Overview

Chronic Urticaria - Long Term Assessment of Effects of Rupatadine

Status:
Terminated

Trial end date:
2018-06-15

Target enrollment:
0

Participant gender:
All

Summary

To compare CSU disease activity at the end of the follow up phase between patients that had been treated daily continuously vs. on-demand in the treatment phase

Phase:

Phase 3

Accepts Healthy Volunteers?

Details

Lead Sponsor:

Charite University, Berlin, Germany

Treatments:

Cyproheptadine

Criteria

Inclusion criteria:

- Male or female aged 18 years and older

- Documented history of active CSU (urticaria and wheals) with or without an associated
angioedema for at least three days per week over the last 6 weeks prior to visit 1
(screening). Urticaria symptoms must comprise wheals and itch

- UAS7 of ≥6 during the screening phase

- Overall duration of chronic spontaneous urticaria for at least 3 months

- Informed consent signed and dated

- Able to read, understand and willing to sign the informed consent form and abide with
study procedures

- Willing, committed and able to return for all clinic visits and complete all
study-related procedures

- In females of childbearing potential: negative pregnancy test; females willing to use
highly effective contraception (Pearl-Index < 1) a woman will be considered not of
childbearing potential if she is post-menopausal for > 2 years or surgically sterile
(bilateral tubal ligation, bilateral oophorectomy or hysterectomy)

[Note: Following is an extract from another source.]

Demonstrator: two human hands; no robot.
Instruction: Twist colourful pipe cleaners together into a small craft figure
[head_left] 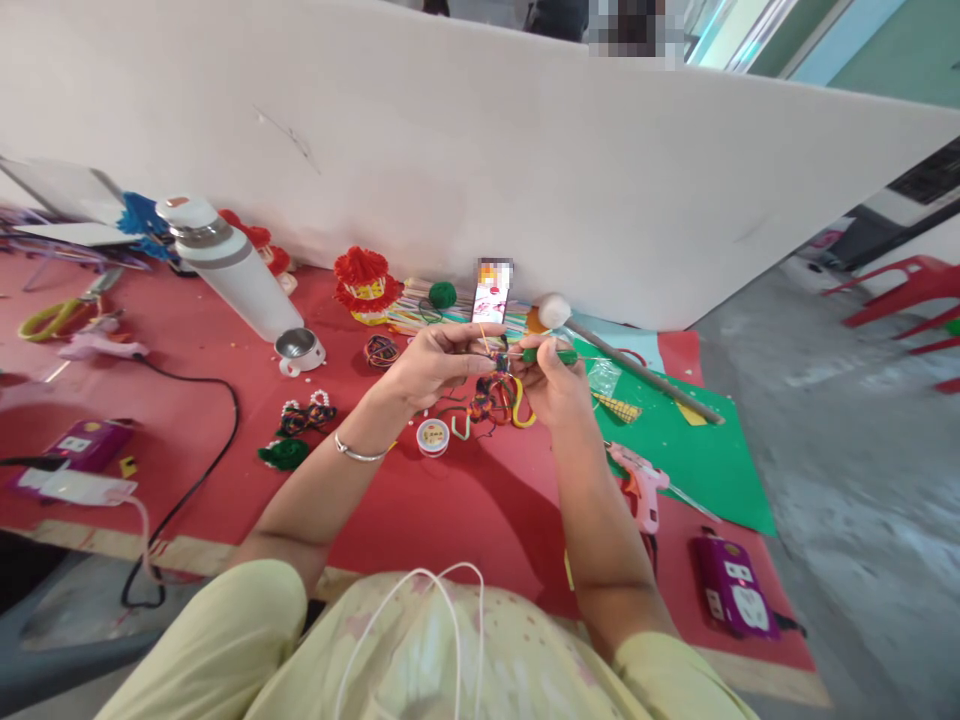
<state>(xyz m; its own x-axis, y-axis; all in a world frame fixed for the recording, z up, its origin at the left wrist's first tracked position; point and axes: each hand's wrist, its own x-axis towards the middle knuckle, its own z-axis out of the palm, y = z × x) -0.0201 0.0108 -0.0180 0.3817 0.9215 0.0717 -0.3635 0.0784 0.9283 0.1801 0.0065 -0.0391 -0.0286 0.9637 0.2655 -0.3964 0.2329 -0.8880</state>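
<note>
The fingers (pixel 478 365) of the left hand (pixel 435 370) are closing narrowly on the top of a multicoloured yarn piece (pixel 487 402), an orange strand (pixel 484 338) rising by the index finger, probably so that the yarn is staying taut. The right hand (pixel 559 390) is gripping a green-handled tool (pixel 568 357), its thumb and fingers drawn together, seemingly for fine control. The yarn piece is hanging between the hands, above the middle of the red bench (pixel 450 530), towards its far edge. Beyond it, a phone (pixel 490 300) is standing upright near the white partition (pixel 420 150), presumably for easy viewing. A round spool (pixel 433 437) is lying nearer the body, and a white bottle (pixel 232 280) is standing towards the far left corner. A pink glue gun (pixel 641 487) and a purple power box (pixel 739 590) are resting towards the near right corner.
</note>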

- No participation in other clinical trials 4 weeks before and after participation in
this study

Exclusion criteria:

- Chronic spontaneous urticaria patients with a known resistance to nsAH in 4 times the
licensed doses

- Chronic spontaneous urticaria patients with a known resistance to rupatadine

- Isolated presence or domination of inducible forms of urticaria or cholinergic
urticaria (no chronic spontaneous urticaria)

- History of adverse reactions to rupatadine or known hypersensitivity to rupatadine or
its ingredients

- Intake of oral corticosteroids or intravenously applied corticosteroids within 28 days
prior to screening visit

- Use of depot corticosteroids within 3 months prior to screening visit (inhaled
corticosteroids are allowed)

- Use of systemic immunosupressants/immunomodulators such as ciclosporin, dapsone,
metotrexate, and comparable drugs within 28 days prior to screening visit.

- Significant medical condition, in the opinion of the Investigator, rendering the
patient immunocompromised or not suitable for a clinical trial

- Significant concomitant illness, in the opinion of the Investigator, that would
adversely affect the subject's participation or evaluation in this study

- Subjects for whom there is concern, in the opinion of the Investigator, about
compliance with the protocol procedures

- The presence of a permanent gastrointestinal condition which may influence the oral
therapy (chronic diarrhoea diseases, congenital malformations or surgical mutilations
of gastrointestinal tract)

- Presence of active cancer which requires chemotherapy or radiation therapy

- History or presence of epilepsy, significant neurological disorders, cerebrovascular
attacks or ischemia

- History or presence of myocardial infarction or acute myocardial ischemia

- History or presence of cardiac arrhythmia which requires drug therapy

- History or presence of clinically significant bradycardia (<50 bpm)

- ECG alterations of repolarisation (QTc prolongations >450ms in females, >430ms in
males)

- Blood pressure >180/100 mmHg and/or heart rate >100/min

- Presence of uncorrected hypokalemia or hyperkalemia

- Evidence of significant hepatic or renal disease (GOT and/or GPT >2 times above the
upper reference value, serum creatinine 1.5 times above the upper reference value)

- Presence of galactose intolerance, Lapp lactase deficiency or glucose-galactose
malabsorption

- Medication with HMG-CoA reductase inhibitors (statins)

- Presence of alcohol abuse or drug addiction

- Pregnancy or breast-feeding

- Subjects who are inmates of psychiatric wards, prisons, or other state institutions.
Existing or planned placement in an institution after ruling according to § 40 passage
1, number 4 AMG (Arzneimittelgesetz).